**Requirement**: Among the entries below, find the lines with the word "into" and copy them.

**The records**:

-- Opening Marker --

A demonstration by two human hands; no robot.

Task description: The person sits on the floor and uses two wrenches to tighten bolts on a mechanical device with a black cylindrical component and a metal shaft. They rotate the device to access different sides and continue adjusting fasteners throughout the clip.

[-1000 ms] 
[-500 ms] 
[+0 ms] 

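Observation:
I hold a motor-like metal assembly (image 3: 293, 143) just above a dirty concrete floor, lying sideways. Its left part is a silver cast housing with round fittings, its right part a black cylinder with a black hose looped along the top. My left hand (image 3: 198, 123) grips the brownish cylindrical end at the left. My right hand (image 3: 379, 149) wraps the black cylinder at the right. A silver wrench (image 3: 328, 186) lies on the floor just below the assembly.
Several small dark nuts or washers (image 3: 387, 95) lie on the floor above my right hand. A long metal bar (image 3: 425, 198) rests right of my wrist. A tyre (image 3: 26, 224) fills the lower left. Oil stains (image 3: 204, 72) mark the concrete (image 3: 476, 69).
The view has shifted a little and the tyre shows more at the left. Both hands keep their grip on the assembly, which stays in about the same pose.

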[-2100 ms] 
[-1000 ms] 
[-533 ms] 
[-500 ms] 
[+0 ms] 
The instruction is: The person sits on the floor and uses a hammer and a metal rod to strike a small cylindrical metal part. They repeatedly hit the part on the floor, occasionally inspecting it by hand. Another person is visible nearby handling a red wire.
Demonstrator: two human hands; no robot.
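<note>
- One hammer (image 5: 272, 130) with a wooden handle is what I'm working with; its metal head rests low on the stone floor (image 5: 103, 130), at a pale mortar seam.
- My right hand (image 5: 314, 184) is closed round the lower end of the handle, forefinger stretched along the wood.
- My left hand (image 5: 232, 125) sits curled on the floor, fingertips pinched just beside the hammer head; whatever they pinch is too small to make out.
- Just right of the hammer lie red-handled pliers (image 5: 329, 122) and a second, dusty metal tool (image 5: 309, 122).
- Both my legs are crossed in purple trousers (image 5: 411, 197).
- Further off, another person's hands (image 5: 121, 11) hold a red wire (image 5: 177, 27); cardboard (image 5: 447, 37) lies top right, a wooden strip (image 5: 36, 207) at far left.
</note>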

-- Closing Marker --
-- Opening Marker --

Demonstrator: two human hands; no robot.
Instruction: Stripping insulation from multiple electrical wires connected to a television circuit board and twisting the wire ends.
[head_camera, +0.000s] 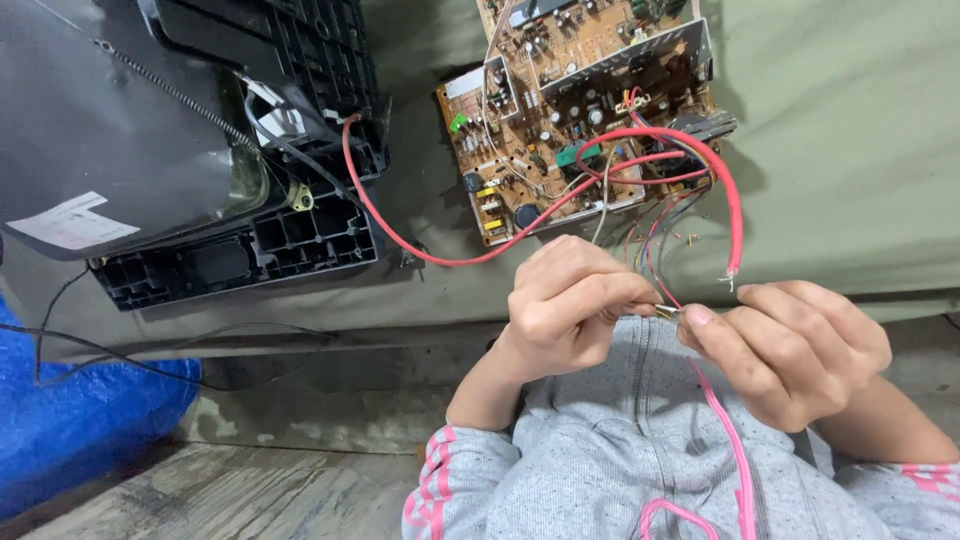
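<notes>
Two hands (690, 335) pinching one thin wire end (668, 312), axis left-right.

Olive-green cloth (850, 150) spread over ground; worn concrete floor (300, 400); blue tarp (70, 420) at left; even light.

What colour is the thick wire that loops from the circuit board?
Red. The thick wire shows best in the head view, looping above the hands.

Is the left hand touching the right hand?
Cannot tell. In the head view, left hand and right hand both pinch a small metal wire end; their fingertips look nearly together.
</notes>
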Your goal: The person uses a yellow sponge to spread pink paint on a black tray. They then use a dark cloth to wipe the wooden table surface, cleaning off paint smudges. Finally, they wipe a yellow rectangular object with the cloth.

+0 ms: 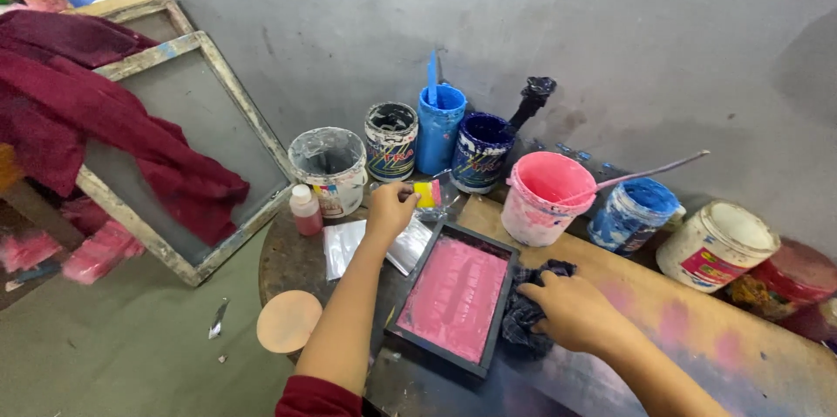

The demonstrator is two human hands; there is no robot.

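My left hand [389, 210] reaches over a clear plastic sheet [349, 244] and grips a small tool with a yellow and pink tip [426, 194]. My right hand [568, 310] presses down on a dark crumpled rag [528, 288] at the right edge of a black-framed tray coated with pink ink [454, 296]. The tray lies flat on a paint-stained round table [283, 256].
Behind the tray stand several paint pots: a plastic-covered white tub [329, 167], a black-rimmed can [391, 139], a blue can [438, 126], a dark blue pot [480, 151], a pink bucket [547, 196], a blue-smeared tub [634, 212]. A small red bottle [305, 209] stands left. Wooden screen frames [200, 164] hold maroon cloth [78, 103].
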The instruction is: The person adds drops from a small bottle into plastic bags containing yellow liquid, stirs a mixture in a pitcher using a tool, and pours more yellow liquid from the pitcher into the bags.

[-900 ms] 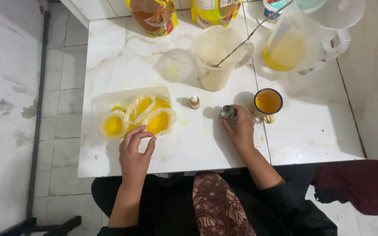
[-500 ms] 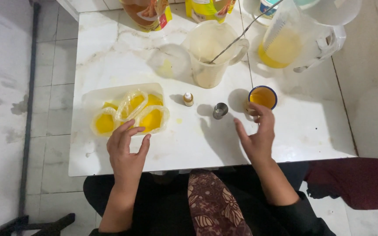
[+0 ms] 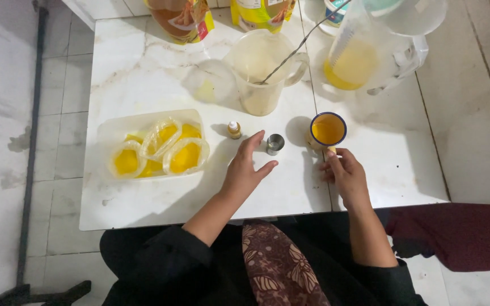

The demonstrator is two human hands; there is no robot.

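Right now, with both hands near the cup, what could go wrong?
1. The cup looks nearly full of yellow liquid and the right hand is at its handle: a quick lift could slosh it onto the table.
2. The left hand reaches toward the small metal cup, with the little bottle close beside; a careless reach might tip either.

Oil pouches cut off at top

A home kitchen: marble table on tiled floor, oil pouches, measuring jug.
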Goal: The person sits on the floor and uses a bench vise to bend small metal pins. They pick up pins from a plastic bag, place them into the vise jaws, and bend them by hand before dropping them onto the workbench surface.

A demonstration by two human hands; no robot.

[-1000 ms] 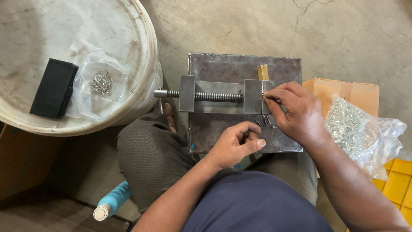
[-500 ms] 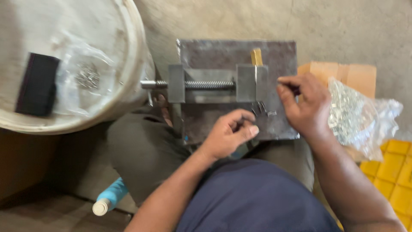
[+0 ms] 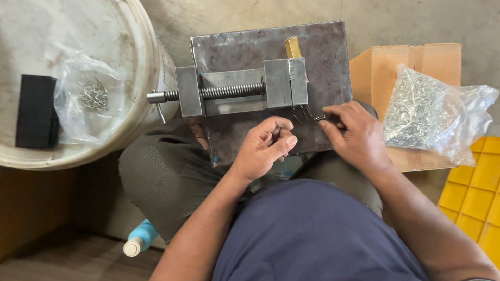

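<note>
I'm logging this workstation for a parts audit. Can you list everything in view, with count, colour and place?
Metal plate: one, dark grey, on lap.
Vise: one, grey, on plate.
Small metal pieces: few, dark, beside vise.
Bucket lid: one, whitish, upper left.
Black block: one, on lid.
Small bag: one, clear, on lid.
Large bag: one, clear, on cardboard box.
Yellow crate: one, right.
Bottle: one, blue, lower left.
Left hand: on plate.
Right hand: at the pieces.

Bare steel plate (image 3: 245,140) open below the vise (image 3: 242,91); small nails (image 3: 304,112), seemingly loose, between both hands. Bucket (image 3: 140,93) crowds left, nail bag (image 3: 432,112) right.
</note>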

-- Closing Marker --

**Solution below**:
The instruction is: The person adds drops from a small bottle into plastic bags containing yellow liquid, stirs a mixture in a pitcher using a tool, and pours more yellow liquid from the pitcher into the bags.
Goal: The person sits on the floor and uses a bench vise to bend small metal pins. They pick up pins from a plastic bag, place them into the vise jaws, and bend them by hand before dropping them onto the workbench surface.

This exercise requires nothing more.